## Work to complete
Write back every line of the listing exactly, excluding images.

─── Supplied data ───

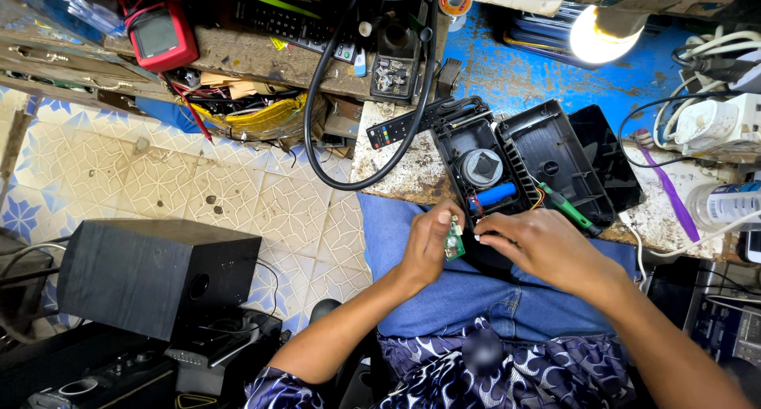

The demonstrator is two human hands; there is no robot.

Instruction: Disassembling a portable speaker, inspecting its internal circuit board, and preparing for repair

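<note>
Left hand (428,242), over the lap, pinches a small green circuit board (453,241) between thumb and fingers, grip closed on it. Right hand (539,246) lies just beside, fingertips touching the board's edge; its grip cannot be told. Beyond, an opened black casing (547,151) rests on the counter (396,167), holding a blue battery (493,196). A green-handled screwdriver (567,208) leans inside.
</note>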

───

## Exercise response
The demonstrator is two human hands; there is no robot.

Instruction: Disassembling a portable speaker, inspecting its internal circuit board, and preparing for repair

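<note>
Left hand (428,242), over the lap, pinches a small green circuit board (453,241) between thumb and fingers, grip closed on it. Right hand (539,246) lies just beside, fingertips touching the board's edge; its grip cannot be told. Beyond, an opened black casing (547,151) rests on the counter (396,167), holding a blue battery (493,196). A green-handled screwdriver (567,208) leans inside.
</note>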

The exercise has been answered in full.